● **Problem description**: Please copy out each line of the listing that contains the word "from".

● **Supplied material**:

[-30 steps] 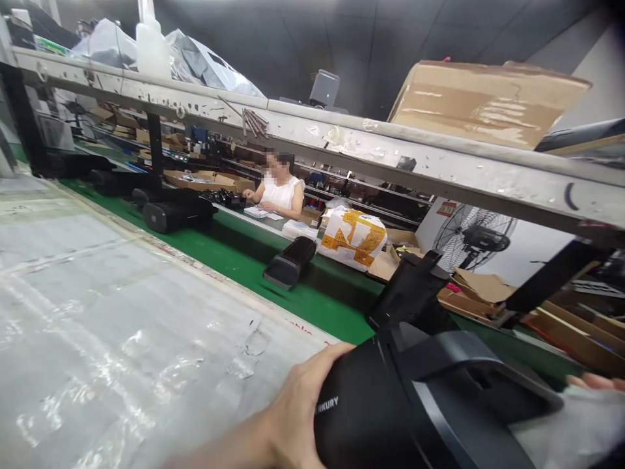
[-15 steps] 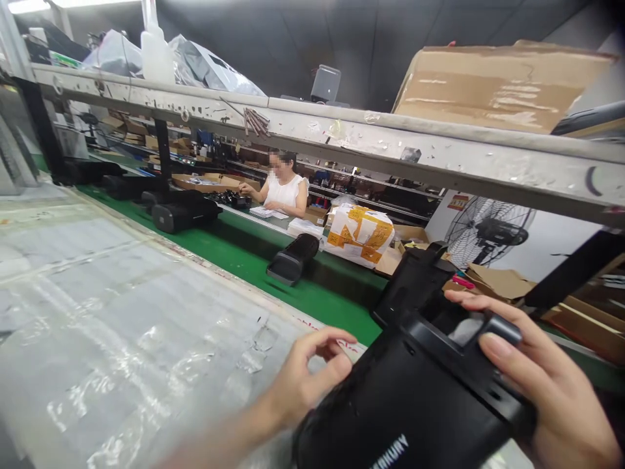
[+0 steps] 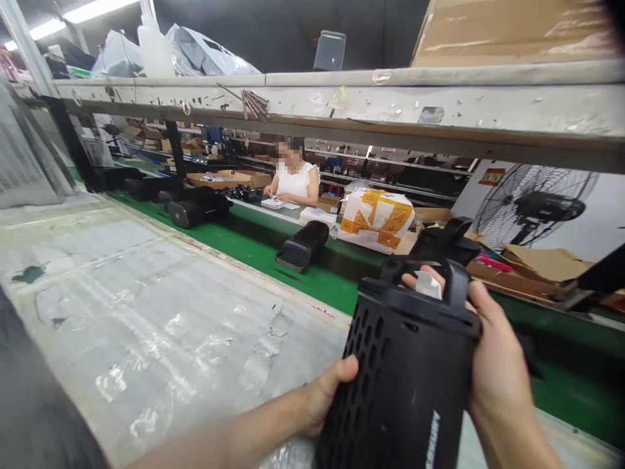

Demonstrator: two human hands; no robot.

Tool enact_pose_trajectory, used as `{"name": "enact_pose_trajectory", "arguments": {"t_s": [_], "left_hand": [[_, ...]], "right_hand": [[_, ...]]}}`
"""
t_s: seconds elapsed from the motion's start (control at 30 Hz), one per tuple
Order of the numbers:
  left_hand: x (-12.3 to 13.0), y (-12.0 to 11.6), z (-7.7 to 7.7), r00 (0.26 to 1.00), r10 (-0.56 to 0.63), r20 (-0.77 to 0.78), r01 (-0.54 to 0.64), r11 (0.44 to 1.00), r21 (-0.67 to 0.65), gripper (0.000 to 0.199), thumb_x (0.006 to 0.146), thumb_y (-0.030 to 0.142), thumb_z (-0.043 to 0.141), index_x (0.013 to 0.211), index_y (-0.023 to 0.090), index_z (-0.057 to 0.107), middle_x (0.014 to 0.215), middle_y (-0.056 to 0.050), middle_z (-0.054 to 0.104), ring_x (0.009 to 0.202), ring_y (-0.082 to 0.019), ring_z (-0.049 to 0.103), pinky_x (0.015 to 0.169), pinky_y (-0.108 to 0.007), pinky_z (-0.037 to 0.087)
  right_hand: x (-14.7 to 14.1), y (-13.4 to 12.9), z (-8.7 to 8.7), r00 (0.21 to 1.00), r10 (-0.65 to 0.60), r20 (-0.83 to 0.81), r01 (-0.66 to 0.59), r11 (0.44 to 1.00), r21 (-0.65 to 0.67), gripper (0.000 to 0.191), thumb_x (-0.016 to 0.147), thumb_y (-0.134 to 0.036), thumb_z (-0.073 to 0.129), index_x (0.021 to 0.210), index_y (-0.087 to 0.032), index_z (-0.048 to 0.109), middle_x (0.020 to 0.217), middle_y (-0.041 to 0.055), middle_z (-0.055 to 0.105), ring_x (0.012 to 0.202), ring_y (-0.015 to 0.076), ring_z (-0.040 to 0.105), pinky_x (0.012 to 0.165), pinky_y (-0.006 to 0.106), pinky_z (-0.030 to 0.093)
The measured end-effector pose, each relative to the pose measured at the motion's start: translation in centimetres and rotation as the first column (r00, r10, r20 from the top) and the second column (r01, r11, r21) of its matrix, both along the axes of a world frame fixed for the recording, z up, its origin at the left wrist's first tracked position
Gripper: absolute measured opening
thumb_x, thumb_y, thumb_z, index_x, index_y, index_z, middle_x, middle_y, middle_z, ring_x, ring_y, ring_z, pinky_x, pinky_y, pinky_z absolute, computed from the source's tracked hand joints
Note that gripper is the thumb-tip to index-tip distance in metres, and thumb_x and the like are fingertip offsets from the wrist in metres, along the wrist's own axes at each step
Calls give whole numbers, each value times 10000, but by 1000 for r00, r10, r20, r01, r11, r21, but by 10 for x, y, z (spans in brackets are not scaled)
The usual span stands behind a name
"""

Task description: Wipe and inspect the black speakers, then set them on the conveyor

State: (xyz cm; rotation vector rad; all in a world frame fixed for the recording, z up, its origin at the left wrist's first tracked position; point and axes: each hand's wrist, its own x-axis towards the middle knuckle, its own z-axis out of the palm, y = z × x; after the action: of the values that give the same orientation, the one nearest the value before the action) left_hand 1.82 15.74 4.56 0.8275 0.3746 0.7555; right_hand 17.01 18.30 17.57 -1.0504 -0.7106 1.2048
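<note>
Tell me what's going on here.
A person holds a black cylindrical speaker upright in both hands, its perforated grille facing them. The left hand grips its lower side, and the right hand wraps its upper side, near a small white tag at the top. Beyond, a similar black unit lies on a green conveyor belt, and a co-worker sits farther along, handling white papers.

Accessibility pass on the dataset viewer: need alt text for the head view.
The person's left hand and right hand hold a black perforated cylindrical speaker upright over a plastic-covered workbench. Beyond it, a similar speaker lies on a green conveyor belt, and a co-worker in a white sleeveless top works farther along.
</note>
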Motion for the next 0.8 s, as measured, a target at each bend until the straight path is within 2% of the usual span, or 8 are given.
{"name": "enact_pose_trajectory", "arguments": {"t_s": [0.1,0.17,0.3,0.4,0.47,0.57,0.7,0.8], "left_hand": [[-2,8,-8,999,28,21,-24,982,-186,872,616,833,559,1084,109,688,1000,-114,720,1028,-282,643,927,-349,478],[-5,13,-6,996,83,43,-72,973,-219,836,665,809,544,1069,90,686,957,-117,728,1003,-276,655,916,-341,485],[-13,20,16,976,188,110,-165,969,-185,744,733,725,574,1074,71,672,969,-133,727,1010,-283,660,943,-355,484],[-18,24,37,958,264,108,-246,957,-156,697,743,676,616,1093,75,663,1033,-143,714,1053,-293,647,981,-378,477],[-20,24,47,931,353,89,-340,931,-133,658,737,611,677,1144,96,643,1087,-136,700,1098,-289,628,1004,-377,470],[-22,23,53,864,500,57,-497,866,-60,642,705,483,776,1224,152,596,1194,-111,659,1169,-272,590,1038,-359,454],[-20,19,52,799,601,-17,-599,799,48,558,719,443,786,1177,186,600,1222,-92,643,1181,-269,579,1042,-372,444],[-19,16,53,766,640,-67,-632,768,105,576,706,462,790,1167,181,590,1214,-94,641,1174,-276,575,1041,-388,436]], "right_hand": [[-9,7,-16,999,-50,-21,45,982,-182,511,788,-654,580,1056,-239,709,1024,36,703,1082,275,611,878,338,538],[-14,9,-26,999,8,32,-2,983,-186,572,768,-715,572,1049,-236,707,1049,36,698,1146,282,572,948,353,503],[-22,3,-35,955,271,121,-260,961,-97,638,724,-767,580,1105,-264,681,1191,5,644,1213,261,519,1068,354,402],[-26,-3,-32,922,312,228,-307,950,-56,673,689,-752,636,1186,-299,630,1315,-40,562,1312,207,412,1139,300,285],[-26,-3,-30,932,321,169,-321,947,-28,690,659,-693,701,1212,-291,611,1334,-27,547,1327,219,389,1119,318,327],[-22,4,-34,940,339,28,-339,941,-7,635,578,-499,801,1150,-271,644,1261,1,599,1249,265,475,973,335,483],[-10,16,-48,897,420,139,-415,908,-65,461,567,-366,819,983,-198,708,1116,55,664,1061,266,591,799,297,529],[2,19,-50,867,426,258,-400,904,-149,515,536,-381,835,987,-170,704,1038,68,684,944,271,617,753,321,498]]}}
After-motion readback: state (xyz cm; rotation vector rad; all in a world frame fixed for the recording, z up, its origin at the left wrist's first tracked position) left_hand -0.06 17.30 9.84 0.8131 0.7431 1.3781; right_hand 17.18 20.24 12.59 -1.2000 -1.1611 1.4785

● **The completed task**:
t_s: seconds elapsed from the motion's start (control at 30 Hz), one per tuple
The measured end-effector pose, each relative to the pose measured at the motion's start: translation in centimetres and rotation as the first column (r00, r10, r20 from the top) and the second column (r01, r11, r21) of its matrix, both along the axes of a world frame fixed for the recording, z up, its origin at the left wrist's first tracked position
thumb_x, thumb_y, thumb_z, index_x, index_y, index_z, middle_x, middle_y, middle_z, ring_x, ring_y, ring_z, pinky_x, pinky_y, pinky_z absolute, computed from the source's tracked hand joints
Note that gripper is the thumb-tip to index-tip distance in metres, and thumb_x and the like are fingertip offsets from the wrist in metres, along the wrist's own axes at each step

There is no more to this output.